If you are in the same port with another player's ship, you either have to increase the size of your bid to exceed the highest stack, or withdraw it. The person left with the only ship in a port then collects all the goods and pays his coins to the bank. The game thus becomes a matter of oneupmanship, since you can keep adding coins to your stack in order to get a key piece of cargo or keep an opponent from getting one.
The Macao port at the center of the board provides two extra functions. If you place a ship on the top half, you can either trade one good for another that's already in the Macao Black Market, or pull a random cargo piece from the bag. If you place a ship on the bottom half, you collect 2 gold from the Casino.
The point of coins is to increase your buying capacity for cargo, and the point of cargo is to buy victory spoils. These are things like yachts, villas, night clubs, and dive bars, each costing a certain amount of cargo, and each worth the same amount in victory points when you total your score a the end of the game. (A yacht, for example, costs 20 points to buy, and adds 20 points to your total score.) In addition, there are 6 unique cards which have asymmetrical values. These are things like the Showbiz card, which costs 36 but is worth 40 in victory points. Because they have irregular values, the unique cards help prevent ties.
It's too soon to render a full verdict, but we certainly enjoyed our first, 4-person test game, even though I misunderstood one of the rules. The game is actually surprisingly easy to learn and teach. (It's far easier to play than it is to describe.) The theme carries through all the components and design features, adding a great deal of character and flavor to the experience.

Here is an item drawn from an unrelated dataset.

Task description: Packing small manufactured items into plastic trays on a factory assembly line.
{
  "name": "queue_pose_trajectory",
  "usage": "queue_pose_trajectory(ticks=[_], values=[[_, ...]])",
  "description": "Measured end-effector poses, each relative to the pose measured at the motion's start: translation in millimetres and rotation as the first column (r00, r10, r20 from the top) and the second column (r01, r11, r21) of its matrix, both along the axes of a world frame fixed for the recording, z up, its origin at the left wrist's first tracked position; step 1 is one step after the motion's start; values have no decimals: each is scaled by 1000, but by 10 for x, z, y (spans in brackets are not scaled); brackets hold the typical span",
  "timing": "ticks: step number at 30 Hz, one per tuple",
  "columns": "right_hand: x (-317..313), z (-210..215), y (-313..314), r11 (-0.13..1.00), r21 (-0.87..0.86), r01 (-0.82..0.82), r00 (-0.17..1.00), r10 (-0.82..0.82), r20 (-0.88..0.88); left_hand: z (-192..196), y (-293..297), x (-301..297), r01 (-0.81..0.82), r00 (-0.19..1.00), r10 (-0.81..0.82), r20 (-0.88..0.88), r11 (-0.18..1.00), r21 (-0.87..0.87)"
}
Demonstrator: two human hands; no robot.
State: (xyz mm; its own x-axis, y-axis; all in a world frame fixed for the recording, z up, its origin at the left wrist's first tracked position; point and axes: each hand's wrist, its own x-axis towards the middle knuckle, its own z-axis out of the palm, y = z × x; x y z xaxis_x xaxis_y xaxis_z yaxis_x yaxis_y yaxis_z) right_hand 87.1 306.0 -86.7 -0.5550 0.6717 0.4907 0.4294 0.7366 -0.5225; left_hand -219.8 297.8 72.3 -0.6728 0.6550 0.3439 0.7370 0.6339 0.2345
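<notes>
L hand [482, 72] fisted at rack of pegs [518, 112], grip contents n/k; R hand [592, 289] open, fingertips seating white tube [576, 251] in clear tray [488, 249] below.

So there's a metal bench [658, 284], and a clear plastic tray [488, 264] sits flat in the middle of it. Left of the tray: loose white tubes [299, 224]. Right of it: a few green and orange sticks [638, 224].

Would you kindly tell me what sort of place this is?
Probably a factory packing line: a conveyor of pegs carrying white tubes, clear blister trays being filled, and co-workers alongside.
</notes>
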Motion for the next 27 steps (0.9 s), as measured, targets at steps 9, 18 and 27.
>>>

Sending out your ships to collect cargo, not knowing if someone is going to try to snatch them away from you with a higher bid, creates a good deal of tension and player interaction. Balancing ship distribution among cargo purchase, money acquisition, and black market trading adds a nice level of strategy to each turn.
Some house rules can be added to mix things up a bit, such as player-to-player trading for cargo. My son even starting coming up with rules that would allow you to steal or sabotage to increase the player interaction and tension.
Cargo Noir, however, doesn't really need any extra layers to make it work. Quick impression: this is a good game: entertaining, light enough for younger gamers, but with enough meat to allow for some interesting strategic play. I need to put in more time to get a real sense of it, but so far it seems like another winner for Days of Wonder.